▶ **Work instruction**:
Give back an exact copy of the lines below, from the first through the line with "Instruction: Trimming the"; please stop there.

(Beginning of Source data)

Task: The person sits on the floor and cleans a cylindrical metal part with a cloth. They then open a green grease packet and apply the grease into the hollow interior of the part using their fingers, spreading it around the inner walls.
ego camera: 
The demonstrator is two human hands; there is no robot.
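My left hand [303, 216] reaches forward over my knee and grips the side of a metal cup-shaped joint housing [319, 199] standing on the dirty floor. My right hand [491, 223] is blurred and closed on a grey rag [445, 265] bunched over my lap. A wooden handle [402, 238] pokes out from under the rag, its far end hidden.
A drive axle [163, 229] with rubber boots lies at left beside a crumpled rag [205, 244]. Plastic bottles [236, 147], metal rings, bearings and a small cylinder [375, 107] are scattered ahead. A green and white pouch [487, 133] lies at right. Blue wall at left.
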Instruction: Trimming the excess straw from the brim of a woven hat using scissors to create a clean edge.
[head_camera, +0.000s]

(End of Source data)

▶ **Response below**:
Task: The person sits on the floor and cleans a cylindrical metal part with a cloth. They then open a green grease packet and apply the grease into the hollow interior of the part using their fingers, spreading it around the inner walls.
ego camera: 
The demonstrator is two human hands; there is no robot.
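My left hand [303, 216] reaches forward over my knee and grips the side of a metal cup-shaped joint housing [319, 199] standing on the dirty floor. My right hand [491, 223] is blurred and closed on a grey rag [445, 265] bunched over my lap. A wooden handle [402, 238] pokes out from under the rag, its far end hidden.
A drive axle [163, 229] with rubber boots lies at left beside a crumpled rag [205, 244]. Plastic bottles [236, 147], metal rings, bearings and a small cylinder [375, 107] are scattered ahead. A green and white pouch [487, 133] lies at right. Blue wall at left.
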Instruction: Trimming the excess straw from the brim of a woven hat using scissors to create a clean edge.

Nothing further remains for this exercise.